Roscigno, Pino Palmieri: le ragioni dell'addio alla Lega

Pino Palmieri sindaco di Roscigno,comune di poco meno di  700 abitanti della provincia di Salerno, esponente della Lega e membro dell'Associazione Nazionale Comuni d'Italia, come avevamo raccontato una settimana fa, ha detto  addio al movimento politico guidato da Matteo Salvini e si dimette anche dall'Anci dove era stato votato in quota Lega.
Le ragioni di questo clamoroso addio alla Lega ci vengono illustrate, con dovizia di particolare, dalle domande poste dalla collega Chiara Di Miele, per Onda News, un sito di informazione locale molto letto nella zona del Vallo di Diano.
Intervista che pubblichiamo integralmente.
Il sindaco di Roscigno, Pino Palmieri, da diversi giorni ha reso ufficiale la sua fuoriuscita dalla Lega. Lo abbiamo intervistato per chiarire la sua presa di posizione e approfondire da vicino le motivazioni che lo hanno condotto alla sua recente scelta politica.
Sindaco, come mai ha deciso di abbandonare la Lega di Salvini? Cosa è successo?
“Credevo che la Lega fosse un partito di rottura con il sistema del territorio ma ho dovuto prendere atto che non è così perchè manca l’interesse. La Lega mi aveva anche chiesto di candidarmi alle prossime Regionali e di entrare come Dirigente nel Coordinamento provinciale. Non posso ricoprire il ruolo di Dirigente perchè sono ancora in servizio e non mi candiderei perchè io sono per l’abolizione delle Regioni o per la riduzione a tre”.
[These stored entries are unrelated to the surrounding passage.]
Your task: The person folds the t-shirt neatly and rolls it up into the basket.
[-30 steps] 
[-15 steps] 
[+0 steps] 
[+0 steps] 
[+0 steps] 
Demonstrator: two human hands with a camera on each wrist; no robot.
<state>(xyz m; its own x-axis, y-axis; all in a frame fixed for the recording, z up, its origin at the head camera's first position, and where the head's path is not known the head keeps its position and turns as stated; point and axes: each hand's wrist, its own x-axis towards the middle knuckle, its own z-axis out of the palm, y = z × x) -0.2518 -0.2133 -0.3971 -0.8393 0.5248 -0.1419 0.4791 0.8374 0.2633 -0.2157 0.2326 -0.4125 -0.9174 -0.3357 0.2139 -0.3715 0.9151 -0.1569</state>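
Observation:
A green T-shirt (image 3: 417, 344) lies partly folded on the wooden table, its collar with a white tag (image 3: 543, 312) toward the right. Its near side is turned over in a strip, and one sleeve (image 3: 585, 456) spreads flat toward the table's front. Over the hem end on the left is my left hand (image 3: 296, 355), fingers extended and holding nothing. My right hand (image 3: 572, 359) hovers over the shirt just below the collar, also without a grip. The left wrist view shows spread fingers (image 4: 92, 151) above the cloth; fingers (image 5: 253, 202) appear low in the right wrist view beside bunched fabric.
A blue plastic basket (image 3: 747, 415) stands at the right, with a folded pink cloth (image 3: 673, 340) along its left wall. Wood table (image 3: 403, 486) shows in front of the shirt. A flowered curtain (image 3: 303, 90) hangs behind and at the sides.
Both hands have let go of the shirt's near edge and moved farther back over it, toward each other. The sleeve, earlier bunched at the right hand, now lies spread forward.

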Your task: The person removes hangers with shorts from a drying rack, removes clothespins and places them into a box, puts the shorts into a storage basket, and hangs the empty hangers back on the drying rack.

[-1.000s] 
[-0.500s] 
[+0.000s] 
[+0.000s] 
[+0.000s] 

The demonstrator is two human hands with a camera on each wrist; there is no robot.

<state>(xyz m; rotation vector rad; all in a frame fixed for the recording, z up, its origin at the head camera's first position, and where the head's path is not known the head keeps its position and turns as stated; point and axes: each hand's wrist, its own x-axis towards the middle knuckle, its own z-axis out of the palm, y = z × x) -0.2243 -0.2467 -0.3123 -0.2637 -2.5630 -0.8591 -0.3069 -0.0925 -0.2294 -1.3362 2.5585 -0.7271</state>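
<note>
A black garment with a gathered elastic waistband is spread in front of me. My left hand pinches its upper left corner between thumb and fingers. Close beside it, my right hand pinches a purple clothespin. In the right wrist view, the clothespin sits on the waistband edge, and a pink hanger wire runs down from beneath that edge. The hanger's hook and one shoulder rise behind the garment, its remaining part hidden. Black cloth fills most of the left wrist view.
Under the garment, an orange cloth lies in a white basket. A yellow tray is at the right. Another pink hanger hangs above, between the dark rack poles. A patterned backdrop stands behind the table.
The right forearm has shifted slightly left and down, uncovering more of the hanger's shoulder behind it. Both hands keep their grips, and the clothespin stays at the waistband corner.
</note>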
Cosa pensa dei diversi esponenti della Lega a livello territoriale, soprattutto nel Vallo di Diano, che in questi giorni hanno palesato il loro allontanamento dal partito?
“Loro hanno aderito alla Lega prima di me. Gli amici del Vallo di Diano ci hanno creduto dal primo minuto e hanno lavorato per il territorio. Ma in questo momento la Lega non è interessata al territorio, vuole solo raccattare voti. Gli ultimi ingressi nel partito non mi sembra facciano emergere un progetto per lo sviluppo del territorio, non hanno i miei stessi valori e obiettivi. Si pensi, inoltre, che ancora oggi la Lega effettua un tesseramento diverso tra Nord e Sud. Al Nord ci sono i soci ordinari e al Sud i soci sostenitori, che non possono partecipare ai congressi e non possono votare. A distanza di tre anni dalla mia tessera credo di aver dato il mio umile contributo, ma essere ancora considerato socio sostenitore mi spinge a non appartenere ad un partito in cui c’è ancora questa differenza tangibile. Anche a Salerno e provincia non siamo stati in grado di esprimere il nostro coordinatore provinciale, che ci è stato calato da Napoli"

Quindi, in vista delle Regionali, resterà a guardare dall’esterno?
“Io darò il mio contributo, sono stato sempre con il centrodestra. Voterò dove ho sempre votato e valuterò il percorso migliore da poter sposare, purché sia legato alle mie battaglie per il territorio”.